Harry Potter: Prisoner of Azkaban

12 July 2004 | The Hollywood Reporter - Movie News | See recent The Hollywood Reporter - Movie News news »

The third time's definitely the charm for the highly successful Harry Potter film franchise.

Thanks to the revitalizing imprint of Y Tu Mama Tambien director Alfonso Cuaron, Harry Potter and the Prisoner of Azkaban is a deeper, darker, visually arresting and more emotionally satisfying adaptation of the J.K. Rowling literary phenomenon, achieving the neat trick of remaining faithful to the spirit of the book while at the same time being true to its cinematic self.

Where the first two Potters were efficiently if uninspiredly directed by an eager-to-please Chris Columbus, Cuaron has crafted a rich, atmospheric stand-alone motion picture rather than simply a filmed adaptation.

Rising to the occasion is series screenwriter Steven Kloves, who hasn't yielded to the book's murkier impulses, and its resident ensemble, which has been joined this time around by Gary Oldman, David Thewlis, Emma Thompson, Timothy Spall and, smoothly assuming the role originated by the late Richard Harris, Michael Gambon as Albus Dumbledore.

You don't need to be a wizard to predict huge numbers for the Warner Bros. picture, which will be given an added boost with a simultaneous release in Imax theaters.

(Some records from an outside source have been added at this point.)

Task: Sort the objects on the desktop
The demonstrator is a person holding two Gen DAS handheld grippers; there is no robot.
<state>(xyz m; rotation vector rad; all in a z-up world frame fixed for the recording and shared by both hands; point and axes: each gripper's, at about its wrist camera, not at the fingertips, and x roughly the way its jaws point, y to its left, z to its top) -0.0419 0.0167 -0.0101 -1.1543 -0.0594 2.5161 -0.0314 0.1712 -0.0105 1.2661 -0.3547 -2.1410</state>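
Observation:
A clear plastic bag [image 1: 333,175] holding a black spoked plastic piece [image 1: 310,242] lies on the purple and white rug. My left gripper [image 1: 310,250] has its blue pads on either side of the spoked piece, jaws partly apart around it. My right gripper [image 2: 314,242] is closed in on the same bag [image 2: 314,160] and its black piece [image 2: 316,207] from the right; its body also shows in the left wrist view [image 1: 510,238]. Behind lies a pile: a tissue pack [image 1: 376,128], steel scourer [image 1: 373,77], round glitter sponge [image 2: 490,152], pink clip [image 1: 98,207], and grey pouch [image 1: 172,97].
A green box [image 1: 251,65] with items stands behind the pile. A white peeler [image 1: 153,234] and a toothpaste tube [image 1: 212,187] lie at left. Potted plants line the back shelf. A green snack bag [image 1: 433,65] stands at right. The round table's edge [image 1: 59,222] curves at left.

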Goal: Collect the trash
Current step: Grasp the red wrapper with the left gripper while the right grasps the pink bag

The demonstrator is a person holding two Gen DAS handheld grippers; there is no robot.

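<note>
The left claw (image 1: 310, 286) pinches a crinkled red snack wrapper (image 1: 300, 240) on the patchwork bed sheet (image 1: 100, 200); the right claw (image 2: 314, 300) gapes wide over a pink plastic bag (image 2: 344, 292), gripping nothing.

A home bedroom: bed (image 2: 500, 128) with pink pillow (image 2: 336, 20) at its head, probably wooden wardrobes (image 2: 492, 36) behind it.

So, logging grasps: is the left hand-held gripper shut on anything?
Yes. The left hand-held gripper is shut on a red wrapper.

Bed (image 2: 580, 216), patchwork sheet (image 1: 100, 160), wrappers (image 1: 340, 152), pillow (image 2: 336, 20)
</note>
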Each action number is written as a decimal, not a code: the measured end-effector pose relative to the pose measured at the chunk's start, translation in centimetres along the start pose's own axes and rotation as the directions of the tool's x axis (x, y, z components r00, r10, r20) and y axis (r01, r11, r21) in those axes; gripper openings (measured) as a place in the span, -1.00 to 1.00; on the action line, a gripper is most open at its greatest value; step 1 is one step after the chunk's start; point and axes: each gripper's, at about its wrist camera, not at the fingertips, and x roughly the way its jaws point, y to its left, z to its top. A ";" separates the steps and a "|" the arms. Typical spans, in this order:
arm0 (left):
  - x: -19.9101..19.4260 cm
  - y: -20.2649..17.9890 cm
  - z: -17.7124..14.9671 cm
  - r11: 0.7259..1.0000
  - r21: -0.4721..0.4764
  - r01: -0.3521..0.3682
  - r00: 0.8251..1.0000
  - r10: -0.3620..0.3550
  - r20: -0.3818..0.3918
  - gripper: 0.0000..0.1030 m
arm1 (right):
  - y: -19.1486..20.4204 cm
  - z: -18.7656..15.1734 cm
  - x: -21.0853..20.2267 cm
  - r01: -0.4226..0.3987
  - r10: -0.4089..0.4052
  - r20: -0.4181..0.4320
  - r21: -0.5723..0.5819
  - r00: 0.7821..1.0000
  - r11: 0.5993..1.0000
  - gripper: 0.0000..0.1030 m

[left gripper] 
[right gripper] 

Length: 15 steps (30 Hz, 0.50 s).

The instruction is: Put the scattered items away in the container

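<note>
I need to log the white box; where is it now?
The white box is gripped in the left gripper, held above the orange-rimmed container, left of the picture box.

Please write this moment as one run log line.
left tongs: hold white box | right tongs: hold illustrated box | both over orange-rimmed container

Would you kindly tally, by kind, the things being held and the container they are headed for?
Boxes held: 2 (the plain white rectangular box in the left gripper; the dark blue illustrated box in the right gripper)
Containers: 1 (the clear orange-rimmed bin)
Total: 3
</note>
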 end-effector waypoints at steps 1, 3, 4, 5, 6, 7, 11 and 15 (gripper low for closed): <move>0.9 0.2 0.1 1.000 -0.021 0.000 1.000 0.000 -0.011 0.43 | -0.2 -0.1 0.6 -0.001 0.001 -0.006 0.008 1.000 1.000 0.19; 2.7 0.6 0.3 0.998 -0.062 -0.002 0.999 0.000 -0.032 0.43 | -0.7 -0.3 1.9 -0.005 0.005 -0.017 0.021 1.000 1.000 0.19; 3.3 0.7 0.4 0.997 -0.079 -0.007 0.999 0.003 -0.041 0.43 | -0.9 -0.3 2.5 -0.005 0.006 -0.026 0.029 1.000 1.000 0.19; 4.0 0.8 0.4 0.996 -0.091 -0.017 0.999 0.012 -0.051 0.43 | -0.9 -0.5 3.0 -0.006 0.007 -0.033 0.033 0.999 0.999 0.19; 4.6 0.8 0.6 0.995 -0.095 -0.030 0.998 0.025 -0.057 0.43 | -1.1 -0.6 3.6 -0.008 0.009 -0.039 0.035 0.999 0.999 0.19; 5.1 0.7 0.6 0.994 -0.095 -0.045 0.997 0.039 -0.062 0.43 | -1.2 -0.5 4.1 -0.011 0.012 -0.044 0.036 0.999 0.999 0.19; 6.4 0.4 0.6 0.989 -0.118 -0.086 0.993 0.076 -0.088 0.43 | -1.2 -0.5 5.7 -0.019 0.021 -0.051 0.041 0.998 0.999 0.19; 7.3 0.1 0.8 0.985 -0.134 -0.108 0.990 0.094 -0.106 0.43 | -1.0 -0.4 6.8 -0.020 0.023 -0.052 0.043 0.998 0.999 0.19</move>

While Cuaron may at first seem an odd choice, the third Potter actually shares a few things in common with the racy Y Tu Mama, most notably -- given its rapidly maturing young cast -- a prevailing rites of passage theme, not to mention personal identity issues.

Moreover, Cuaron also directed 1995's A Little Princess, a highly regarded adaptation of the Frances Hodgson Burnett novel (also set in a boarding school), which just happened to be one of Rowling's favorite films.

At 13, Daniel Radcliffe's Harry has become a more assertive, angrier young man whose bouts of unmistakably adolescent indignation are very much in evidence here, Hogwarts and all.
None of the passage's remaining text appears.